Tyndall, who speaks Arabic and has a doctorate in economics from Colorado State University, is currently senior vice president of academic affairs at Colorado Mountain College, where he also teaches sustainable economics.

Tyndall focuses on the similarities in the two faiths, which he says are numerous. “ … I’d like to gently remind Christians and Muslims of their many beautiful commonalities and show how we can all strengthen our faith by learning from the practices of one another,” he writes in Touching God.

As he did in his post-9/11 presentations, Tyndall writes using his experiences as a Christian living in Muslim countries to demonstrate the generosity and kindness of his hosts and even of strangers.

For example, he writes: “In Egypt, where I stayed for a month, I got stranded in the middle of the western desert. I was huddled next to an adobe wall in the evening, and a poor stranger came up to me and pleaded with me to come and stay in his home with his family and two wives. I spent several days with this kind, loving and joyful family.”

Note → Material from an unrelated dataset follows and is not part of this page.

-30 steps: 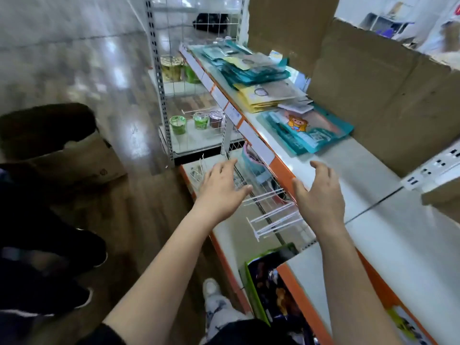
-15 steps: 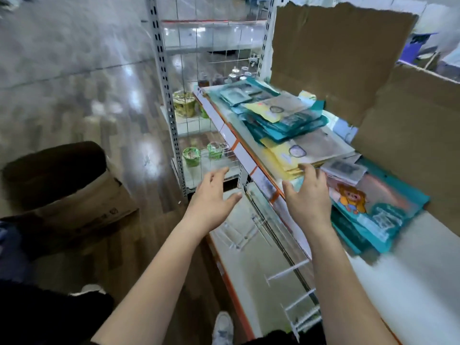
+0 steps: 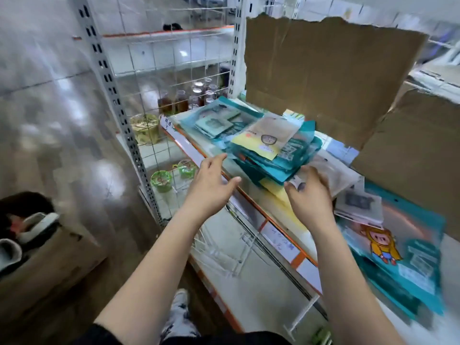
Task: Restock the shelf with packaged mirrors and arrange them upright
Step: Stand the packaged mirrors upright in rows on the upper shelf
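Advancing, left hand (image 3: 211, 186) now joins right hand (image 3: 308, 197) at mirror packets (image 3: 267, 141).

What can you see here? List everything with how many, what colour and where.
mirror packets: loose pile, count unclear, teal and yellow, flat on the shelf
cartoon packet: one, teal, flat, right of the pile
clear packet: one, see-through, pile's right side
shelf: one, white with orange edge, centre
cardboard sheets: two, brown, standing behind the pile
wire hooks: several, white, tier below
cups: two, green, neighbouring rack
jar: one, yellowish, rack tier above the cups
bottles: several, brown, rack
box: one, brown, floor at left
left hand: open, at the pile's front edge
right hand: fingers at the clear packet, grip blurred
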`<action>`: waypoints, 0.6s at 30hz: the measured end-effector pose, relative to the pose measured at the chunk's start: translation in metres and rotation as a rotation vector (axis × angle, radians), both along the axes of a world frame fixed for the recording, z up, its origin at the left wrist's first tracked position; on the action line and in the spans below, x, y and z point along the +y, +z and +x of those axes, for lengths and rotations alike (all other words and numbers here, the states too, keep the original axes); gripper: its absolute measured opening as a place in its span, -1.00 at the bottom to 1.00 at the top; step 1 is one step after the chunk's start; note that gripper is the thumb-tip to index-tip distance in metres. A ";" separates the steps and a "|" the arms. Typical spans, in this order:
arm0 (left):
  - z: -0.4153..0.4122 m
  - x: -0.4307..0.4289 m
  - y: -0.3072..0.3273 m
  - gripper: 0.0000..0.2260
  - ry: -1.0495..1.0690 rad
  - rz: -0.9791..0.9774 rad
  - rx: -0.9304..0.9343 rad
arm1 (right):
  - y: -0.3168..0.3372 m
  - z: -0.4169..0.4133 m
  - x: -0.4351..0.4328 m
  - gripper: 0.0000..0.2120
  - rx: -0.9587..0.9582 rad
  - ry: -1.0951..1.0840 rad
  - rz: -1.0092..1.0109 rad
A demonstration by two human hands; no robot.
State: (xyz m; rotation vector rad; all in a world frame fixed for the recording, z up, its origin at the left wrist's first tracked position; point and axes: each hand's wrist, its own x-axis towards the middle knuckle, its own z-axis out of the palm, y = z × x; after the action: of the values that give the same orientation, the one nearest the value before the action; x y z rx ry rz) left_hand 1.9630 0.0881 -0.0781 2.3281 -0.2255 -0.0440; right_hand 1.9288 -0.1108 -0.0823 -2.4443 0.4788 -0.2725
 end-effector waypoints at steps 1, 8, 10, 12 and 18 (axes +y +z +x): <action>0.015 0.000 0.000 -0.46 -0.026 0.005 -0.001 | 0.000 0.007 0.000 -0.54 0.002 -0.030 0.006; 0.125 0.008 -0.001 -0.47 -0.271 0.045 -0.001 | -0.010 0.066 0.015 -0.50 0.057 -0.310 -0.026; 0.152 0.008 0.000 -0.47 -0.339 0.067 -0.002 | -0.011 0.077 0.022 -0.48 0.083 -0.394 -0.036; 0.179 0.006 0.003 -0.48 -0.393 0.068 0.019 | -0.010 0.088 0.027 -0.49 0.101 -0.458 -0.050; 0.254 -0.015 0.003 -0.57 -0.459 0.035 0.001 | -0.001 0.120 0.027 -0.57 0.105 -0.603 -0.082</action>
State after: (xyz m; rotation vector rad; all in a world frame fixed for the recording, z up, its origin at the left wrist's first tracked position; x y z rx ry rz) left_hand 2.2175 0.0733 -0.0747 2.2649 -0.7580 -0.2777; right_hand 2.0487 -0.0837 -0.0833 -2.3423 1.2709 -0.4168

In addition to the spiritual, Tyndall’s book seeks to show the “mystical graces underlying many religious practices,” and he writes that he wants Christians and Muslims “to better understand their rich mystical heritage.”

As positive as his message might be, the response hasn’t been all Kumbaya. “I do get some pushback,” he says. “Sometimes it’s fundamentalist Christians and sometimes it’s fundamentalist Muslims. They’ll say things like ‘It’s just garbage.’” He recalls being heckled on one occasion to the point of discontinuing a lecture. But, overall, he says the vehemently negative comments have been rare.

Tyndall says that he has a Facebook community of about 1,200 to 1,300, “and many of them are Muslims yearning for respect and saying ‘we’re not hateful.’” He also points out why his book doesn’t include comparisons to Judaism. “I simply know far too little to do it justice, but I do know enough to say that both Christianity and Islam owe their heritage and birth to [the same] mother.”

The deeper portions of the book address mysticism in Christianity and Islam. He examines how Christian mysticism “most commonly associated with monks and nuns of Catholicism and Eastern Orthodoxy” and Islamic mysticism “which most noticeably resides with the Sufis” have commonalities, which Tyndall delves into at length.

Tyndall says that he has attended churches of various denominations and is now a practicing Catholic. However, he maintains a bit of independence. “When you look at different layers of Christianity and Islam you find that there are people in both who interpret everything very literally and those tend to be people who get very upset if you break a rule.”

As for himself, Tyndall says, “I have never been to any church where I agree with everything.”